What really bugs people about productivity?
We conduct time and motion studies using our proprietary electronic TimeCorder device, gathering thousands of hours of real-time data from employees.
We like to complement the time study results with additional data, so we often provide employees with a brief questionnaire prior to beginning a study. One of the questions asks: “What things, outside of your control, get in the way of your productivity?”
The idea of this question is that some productivity inhibitors such as procrastination are within employees’ control. Some are outside their control. Or apparently so. It’s our contention that many of these hindrances can in fact be managed by employees through better time management training. Nonetheless, employees often believe productivity is spinning out of control through no fault of their own.
The most popular responses to the question are listed below.
|Paperwork / administrative tasks||19%|
|Customer requests – service / problems / complaints||17%|
|Computer / system / equipment problems||16%|
|Phone calls / phone interruptions / inquiries||15%|
|Other departments inefficient / make mistakes||10%|
|Meetings – too many / too long / unnecessary||7%|
|Staffing / HR issues / changes / people absent||6%|
|Changing priorities / ad hoc / unplanned projects||5%|
|Customers without appointments / walk-ins||5%|
|Volume of work / not enough time||4%|
|Requests from peers / other departments||4%|
|Volume of E-Mail||3%|
|No response / nothing||3%|
|Traffic / Travel||3%|
|Fire fighting / emergencies||3%|
|Doing other people’s jobs||3%|
|Environnent – noise, cold, location, privacy||2%|
|Communication difficulties – internal||2%|
|Difficulty reaching customer, getting information||2%|
|Procedures / policies / compliance||2%|
|Questions from staff||2%|
|Lack of information / missing information||2%|
The top-rated item deals with paperwork and general administrative tasks. Interestingly, respondents are rarely very specific about this. It isn’t monthly reports, or weekly expense accounts that fluster them – just general administrative tasks, of which there are many.
The second response, dealing with customer issues is ironic because many of the people who respond to this question provide customer service as part of their job. The same customers that employees serve are also perceived as getting in the way of their productivity.

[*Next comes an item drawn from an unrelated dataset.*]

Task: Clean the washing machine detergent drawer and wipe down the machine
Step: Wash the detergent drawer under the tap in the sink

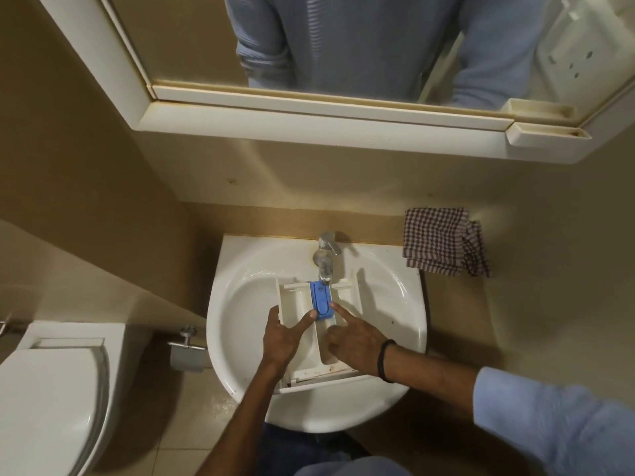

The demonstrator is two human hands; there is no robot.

Computer systems and equipment problems are third highest on the list. Despite massive investments in technology over the last twenty years, technology gone wrong continues to be an issue for many employees. Connections are slow, software is buggy, equipment doesn’t work, and user-interfaces are clunky. Indeed, this issue is clearly outside of employee’s control, and many organizations have little sense of the negative impact of technology.
Item number four deals with phone calls. Interruptions by phone are perceived as much more of an issue than email interruptions. It seems emails can wait, but phone calls cannot.
Rounding out the top five, problems originating from other departments are a perennial concern. After all, it’s easy to blame someone else. So it would not be surprising to go to the other departments and find that they have issues with this department. Put in a room together, the two departments might find common ground and develop simple productivity initiatives. With time diagnostics pointing out where the opportunities are, companies can impact knowledge worker productivity without massive investments in infrastructure. Sometimes the little things add up.